Congress is already considering including a number of other proposals in the reconciliation bill that would dramatically reshape the federal student loan system, including ending the student loan interest deduction, taxing scholarships, and phasing out the issuance of new Graduate PLUS and Parent PLUS loans.

Would Transferring Student Loans Invalidate Their Contracts?

Under the federal student loan Master Promissory Note for the Direct lending program, the “lender” is listed as the Department of Education.

“I promise to pay to ED the full amount of all loans that I receive under this MPN in accordance with the terms of the MPN, plus interest and any other charges and fees that I may be required to pay under the terms of the MPN,” reads the note (“ED” means the Department of Education). If President Trump were to unilaterally transfer the Direct federal student loan system to a different federal agency, it could raise questions about who, specifically, borrowers are obligated to repay, given the promissory note language. As noted, any such transfer without congressional authorization could potentially violate federal law.

But Congress could step in and amend the Higher Education Act, the statute that governs much of the federal student loan system (including repayment and student loan forgiveness). An amendment could direct borrowers to send payments to a different federal agency, and put that agency in charge of administering the federal student loan system. Any such amendment to the Higher Education Act would likely be allowable under the terms of the Master Promissory Note.

“Amendments to the Act may change the terms of this MPN,” reads the contract. “Any amendment to the Act that changes the terms of this MPN will be applied to your loans in accordance with the effective date of the amendment. Depending on the effective date of the amendment, amendments to the Act may modify or remove a benefit that existed at the time that you signed this MPN.”

Would Transferring Student Loans Impact Any Existing Loan Forgiveness Or Repayment Programs?

Ultimately, if the federal student system does wind up getting transferred to another agency (which, again, would likely require congressional approval), it should not change the ability for borrowers to access repayment and student loan forgiveness programs – unless Congress also changes those programs through legislation. Some advocacy groups are concerned, though, that the ability of borrowers to access these programs could be compromised if the new agency is not adequately equipped to operate the Department of Education’s massive student loan portfolio.

“During the COVID-19 pandemic, SBA was charged with administering loans representing a ninefold increase in their normal business,” said the Institute for College Access and Success in a statement earlier this month. “Since then, the Office of the Inspector General has documented how inadequately the small agency’s systems and staff were able to detect and prevent fraud and effectively service and oversee billions of dollars of loans—wasting large amounts of taxpayer dollars in the process.
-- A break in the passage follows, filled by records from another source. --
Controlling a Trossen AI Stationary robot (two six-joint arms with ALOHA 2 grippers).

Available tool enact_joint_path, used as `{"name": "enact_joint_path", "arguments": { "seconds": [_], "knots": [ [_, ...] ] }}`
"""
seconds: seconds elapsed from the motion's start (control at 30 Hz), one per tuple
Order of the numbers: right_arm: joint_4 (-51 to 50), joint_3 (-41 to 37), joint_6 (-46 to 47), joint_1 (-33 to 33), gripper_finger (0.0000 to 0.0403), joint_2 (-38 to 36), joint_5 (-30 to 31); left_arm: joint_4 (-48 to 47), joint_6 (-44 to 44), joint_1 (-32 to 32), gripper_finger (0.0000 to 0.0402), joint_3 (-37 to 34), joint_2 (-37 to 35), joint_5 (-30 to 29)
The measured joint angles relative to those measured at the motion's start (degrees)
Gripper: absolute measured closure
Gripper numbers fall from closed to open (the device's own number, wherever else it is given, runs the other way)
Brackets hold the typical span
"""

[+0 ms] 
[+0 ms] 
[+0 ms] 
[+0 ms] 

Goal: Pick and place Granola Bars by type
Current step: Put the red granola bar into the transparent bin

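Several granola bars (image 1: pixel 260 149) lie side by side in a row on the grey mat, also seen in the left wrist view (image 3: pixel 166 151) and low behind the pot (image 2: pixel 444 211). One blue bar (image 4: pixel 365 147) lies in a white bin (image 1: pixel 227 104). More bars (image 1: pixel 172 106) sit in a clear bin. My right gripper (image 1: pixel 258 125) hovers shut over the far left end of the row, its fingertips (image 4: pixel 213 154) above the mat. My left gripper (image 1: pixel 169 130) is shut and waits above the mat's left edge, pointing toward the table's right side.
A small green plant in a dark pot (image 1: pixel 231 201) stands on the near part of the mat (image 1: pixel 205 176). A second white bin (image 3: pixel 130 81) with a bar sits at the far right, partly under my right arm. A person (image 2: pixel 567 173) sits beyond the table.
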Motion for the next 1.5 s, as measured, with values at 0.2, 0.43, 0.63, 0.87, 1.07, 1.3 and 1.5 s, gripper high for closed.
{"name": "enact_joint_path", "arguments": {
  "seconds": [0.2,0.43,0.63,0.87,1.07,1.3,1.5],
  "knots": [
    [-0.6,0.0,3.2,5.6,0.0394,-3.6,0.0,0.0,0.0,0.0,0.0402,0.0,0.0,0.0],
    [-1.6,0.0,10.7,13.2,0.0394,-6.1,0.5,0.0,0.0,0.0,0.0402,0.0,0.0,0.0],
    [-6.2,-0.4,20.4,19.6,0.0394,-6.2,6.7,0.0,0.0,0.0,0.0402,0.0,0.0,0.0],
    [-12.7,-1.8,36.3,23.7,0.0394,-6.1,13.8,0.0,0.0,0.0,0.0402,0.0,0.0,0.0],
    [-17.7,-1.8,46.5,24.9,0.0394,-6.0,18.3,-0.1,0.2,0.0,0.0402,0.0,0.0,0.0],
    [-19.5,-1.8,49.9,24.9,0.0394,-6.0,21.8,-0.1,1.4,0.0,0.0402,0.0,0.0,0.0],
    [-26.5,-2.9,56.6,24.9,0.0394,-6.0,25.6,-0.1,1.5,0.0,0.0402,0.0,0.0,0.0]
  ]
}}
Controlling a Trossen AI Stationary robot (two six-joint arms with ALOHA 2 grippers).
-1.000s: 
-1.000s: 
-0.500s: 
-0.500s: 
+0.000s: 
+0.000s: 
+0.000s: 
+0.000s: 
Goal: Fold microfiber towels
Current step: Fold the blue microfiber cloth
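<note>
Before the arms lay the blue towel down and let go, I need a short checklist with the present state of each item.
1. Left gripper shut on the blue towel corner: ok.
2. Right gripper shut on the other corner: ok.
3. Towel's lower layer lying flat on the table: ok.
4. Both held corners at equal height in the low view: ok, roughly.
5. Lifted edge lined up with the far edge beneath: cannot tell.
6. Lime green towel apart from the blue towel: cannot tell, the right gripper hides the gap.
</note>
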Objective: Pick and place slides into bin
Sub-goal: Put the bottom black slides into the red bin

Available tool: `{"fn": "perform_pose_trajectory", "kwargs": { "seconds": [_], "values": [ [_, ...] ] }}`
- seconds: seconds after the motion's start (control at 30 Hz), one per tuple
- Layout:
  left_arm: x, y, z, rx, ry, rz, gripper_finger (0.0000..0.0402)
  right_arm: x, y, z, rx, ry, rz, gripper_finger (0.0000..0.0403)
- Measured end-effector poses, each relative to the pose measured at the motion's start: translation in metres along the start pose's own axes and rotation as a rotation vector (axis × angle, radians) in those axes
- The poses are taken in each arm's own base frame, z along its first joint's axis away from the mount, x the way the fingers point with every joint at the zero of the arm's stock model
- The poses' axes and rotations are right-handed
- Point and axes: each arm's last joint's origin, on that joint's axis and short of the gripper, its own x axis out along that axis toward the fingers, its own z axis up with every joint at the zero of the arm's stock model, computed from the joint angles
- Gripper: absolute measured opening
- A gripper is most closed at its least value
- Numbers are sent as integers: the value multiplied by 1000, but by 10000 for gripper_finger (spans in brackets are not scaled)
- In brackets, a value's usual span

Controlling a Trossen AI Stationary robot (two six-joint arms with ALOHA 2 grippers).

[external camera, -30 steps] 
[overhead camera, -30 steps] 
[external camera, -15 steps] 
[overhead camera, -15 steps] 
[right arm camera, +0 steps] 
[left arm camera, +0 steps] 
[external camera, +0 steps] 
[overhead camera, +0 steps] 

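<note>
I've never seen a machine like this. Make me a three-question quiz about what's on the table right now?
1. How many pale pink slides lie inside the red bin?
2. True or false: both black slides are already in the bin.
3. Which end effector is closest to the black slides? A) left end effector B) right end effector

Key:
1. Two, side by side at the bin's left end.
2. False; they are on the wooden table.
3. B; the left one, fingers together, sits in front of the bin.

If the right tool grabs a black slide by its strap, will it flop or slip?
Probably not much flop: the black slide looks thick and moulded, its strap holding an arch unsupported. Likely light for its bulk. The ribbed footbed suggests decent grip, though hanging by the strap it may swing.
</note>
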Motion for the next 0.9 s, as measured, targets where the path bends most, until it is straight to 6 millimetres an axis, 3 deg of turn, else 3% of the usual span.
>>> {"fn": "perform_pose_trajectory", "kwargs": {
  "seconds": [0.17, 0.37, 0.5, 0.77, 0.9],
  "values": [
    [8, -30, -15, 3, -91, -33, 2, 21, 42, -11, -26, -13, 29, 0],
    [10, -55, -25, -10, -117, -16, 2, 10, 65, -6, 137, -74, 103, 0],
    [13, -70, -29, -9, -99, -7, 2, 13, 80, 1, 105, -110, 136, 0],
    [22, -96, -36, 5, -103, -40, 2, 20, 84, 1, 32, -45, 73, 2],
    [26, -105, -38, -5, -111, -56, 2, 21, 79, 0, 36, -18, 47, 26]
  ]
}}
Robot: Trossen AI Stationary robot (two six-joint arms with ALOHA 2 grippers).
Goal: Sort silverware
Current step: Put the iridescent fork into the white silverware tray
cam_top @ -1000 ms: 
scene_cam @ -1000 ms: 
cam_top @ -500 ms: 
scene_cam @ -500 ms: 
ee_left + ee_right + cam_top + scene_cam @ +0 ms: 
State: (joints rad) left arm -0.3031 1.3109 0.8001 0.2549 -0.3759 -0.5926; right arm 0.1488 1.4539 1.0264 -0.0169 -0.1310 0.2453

With zero prior planning, history is doomed to repeat itself. By cutting 40 percent of SBA staff while at the same time tasking the agency with taking on a more than $1.5 trillion loan portfolio, system failure is inevitable.”

While student loans themselves shouldn’t change solely as a result of an agency transfer, Congress could pass legislation to amend or change these programs. And that very well could happen. Lawmakers are considering including in the upcoming reconciliation bill major reforms including repealing several Biden-era rules governing student loan forgiveness and discharge, remaking the federal student loan repayment system, and changing eligibility for PSLF.